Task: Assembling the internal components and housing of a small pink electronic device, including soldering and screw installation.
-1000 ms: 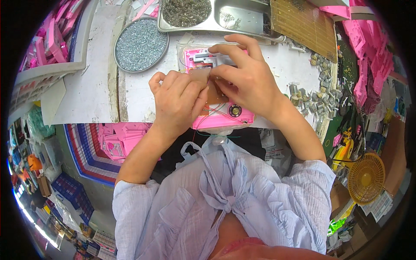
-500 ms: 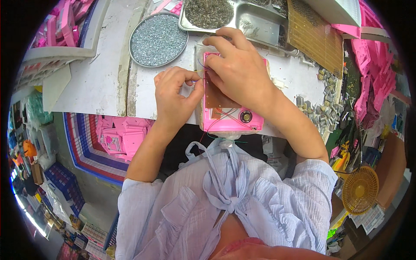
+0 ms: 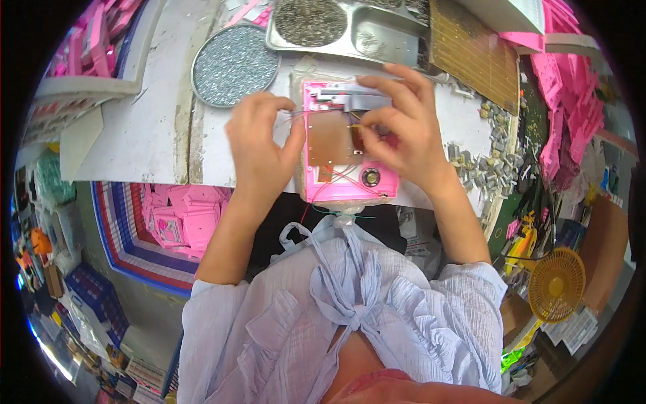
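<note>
Pink housing (image 3: 319, 195) rests on the bench (image 3: 215, 151), brown board (image 3: 330, 138) over its middle; step in hand appears to be seating board and wires (image 3: 342, 176), left hand (image 3: 259, 148) spread beside the housing, right hand (image 3: 410, 138) curled above, its pinch indeterminable; next move judged to require wires clear of board edges.

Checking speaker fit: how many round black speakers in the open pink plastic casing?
1 visible: the round black speaker, near the lower right corner of the pink plastic casing. The brown rectangular board and right hand cover parts of it, so more may hide.
</note>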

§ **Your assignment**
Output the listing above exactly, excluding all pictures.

§ **Response area**
Task: Assembling the internal components and housing of a small pink electronic device, including soldering and screw installation.
-1000 ms: 
-500 ms: 
+0 ms: 
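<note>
Pink housing (image 3: 319, 195) rests on the bench (image 3: 215, 151), brown board (image 3: 330, 138) over its middle; step in hand appears to be seating board and wires (image 3: 342, 176), left hand (image 3: 259, 148) spread beside the housing, right hand (image 3: 410, 138) curled above, its pinch indeterminable; next move judged to require wires clear of board edges.

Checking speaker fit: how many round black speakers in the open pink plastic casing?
1 visible: the round black speaker, near the lower right corner of the pink plastic casing. The brown rectangular board and right hand cover parts of it, so more may hide.
</note>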

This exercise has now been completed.